(CNN) -- The U.S. Department of Agriculture is considering sending federal veterinarians in Texas across the border into Mexico to inspect cattle, a practice that ended years ago over safety fears.
Government workers have come out against the plan, confounded as to why they would be required to work in a Mexican state under a travel warning by the State Department because of carjackings and robberies.
The USDA conducted a security assessment on the Mexican installation Friday, but have not made a final decision on whether to send veterinarians from the Animal and Plant Health Inspection Service, or APHIS, to work there.
The facility is located near the Colombia Solidarity Bridge, a rural international crossing near Laredo, Texas, that connects to the Mexican state of Nuevo Leon.
According to its most recent travel warning, the State Department urges U.S. citizens to "defer non-essential travel" to the Nuevo Leon, except for the major hub of Monterrey, which itself carries other warnings.
The closest major city to the facility is Nuevo Laredo, Mexico, a place known for the drug cartel violence that has been recorded there.
A lawyer for the government veterinarians along the border said the federal workers are unwilling to work there because of fears of being kidnapped or killed.
"Nobody is holding a gun to their head ... yet," said Bill Hughes who represents the National Association of Federal Veterinarians, which opposes the plan. "But USDA officials have told them in no uncertain terms that when they're assigned there they better go or there are going be serious consequences to their careers, such as losing their jobs."
In response to Hughes' claims, the USDA said it is not forcing employees into the assignment and that they will not send federal workers into an area not considered safe by the State Department.
"We are committed to making sure our employees fully understand the risks and are properly prepared to do their jobs," the USDA said in a statement to CNN. "APHIS and the U.S. Department of State are currently conducting a security assessment of a new inspection facility, and once the site assessment is complete, we will determine our next steps."
Until March 2010, cattle inspections were routinely done in Mexico, but due to the rise in drug cartel violence along the border, U.S. authorities transferred inspections to U.S.-based facilities.

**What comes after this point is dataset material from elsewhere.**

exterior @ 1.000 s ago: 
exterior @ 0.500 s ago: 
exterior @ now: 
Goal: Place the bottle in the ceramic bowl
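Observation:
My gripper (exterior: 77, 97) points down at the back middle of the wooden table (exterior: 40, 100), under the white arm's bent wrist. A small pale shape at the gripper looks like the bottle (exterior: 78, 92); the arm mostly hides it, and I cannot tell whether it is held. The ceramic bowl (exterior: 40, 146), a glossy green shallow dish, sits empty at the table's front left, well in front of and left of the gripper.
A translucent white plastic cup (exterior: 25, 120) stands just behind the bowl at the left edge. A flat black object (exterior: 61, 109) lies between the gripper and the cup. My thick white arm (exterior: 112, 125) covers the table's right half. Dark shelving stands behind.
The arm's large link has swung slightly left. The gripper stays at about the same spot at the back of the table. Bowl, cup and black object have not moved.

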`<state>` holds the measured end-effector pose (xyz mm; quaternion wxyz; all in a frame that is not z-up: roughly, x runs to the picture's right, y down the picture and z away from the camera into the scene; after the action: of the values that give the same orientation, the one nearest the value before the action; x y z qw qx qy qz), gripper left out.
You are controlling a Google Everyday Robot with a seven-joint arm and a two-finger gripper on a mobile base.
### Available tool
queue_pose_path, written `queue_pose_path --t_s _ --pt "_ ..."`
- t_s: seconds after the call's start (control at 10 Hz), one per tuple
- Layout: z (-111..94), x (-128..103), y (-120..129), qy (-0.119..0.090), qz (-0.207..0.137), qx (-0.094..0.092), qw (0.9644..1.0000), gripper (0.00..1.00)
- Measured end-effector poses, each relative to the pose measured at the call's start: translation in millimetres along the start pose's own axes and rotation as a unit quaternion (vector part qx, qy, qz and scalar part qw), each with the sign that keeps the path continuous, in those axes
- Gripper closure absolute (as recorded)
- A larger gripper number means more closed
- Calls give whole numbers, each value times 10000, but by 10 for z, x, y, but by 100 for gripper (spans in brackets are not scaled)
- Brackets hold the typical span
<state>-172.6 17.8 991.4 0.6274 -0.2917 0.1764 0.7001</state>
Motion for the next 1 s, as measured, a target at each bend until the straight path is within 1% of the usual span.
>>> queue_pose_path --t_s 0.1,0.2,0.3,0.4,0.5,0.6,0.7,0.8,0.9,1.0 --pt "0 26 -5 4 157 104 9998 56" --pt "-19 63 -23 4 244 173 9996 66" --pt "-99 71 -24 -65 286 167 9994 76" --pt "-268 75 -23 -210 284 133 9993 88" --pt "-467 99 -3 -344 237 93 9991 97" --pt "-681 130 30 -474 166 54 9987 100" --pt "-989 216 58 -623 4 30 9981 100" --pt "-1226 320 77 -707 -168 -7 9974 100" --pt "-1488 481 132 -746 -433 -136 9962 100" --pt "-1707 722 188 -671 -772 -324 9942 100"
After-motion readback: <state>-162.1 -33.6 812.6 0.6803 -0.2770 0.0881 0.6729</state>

During inspections veterinarians are tasked with clearing the cattle for fever ticks, hoof and mouth disease and other illnesses.
"The real question is, why would (the) USDA even be taking a chance? How much risk is acceptable to place its civilian employees into for even the slight convenience of having the animals inspected in Mexico?" Hughes said.
Decision makers at USDA are not bad people, Hughes said, "But they're making a bad decision, or they're being pressured to make a bad decision, even though they may deny it. And these folks down there on the border are saying, 'I've been loyal to this agency, why are they doing this to me?'"
Between 10,000 and 20,000 Mexican cattle are imported into the United States each month, according to the USDA.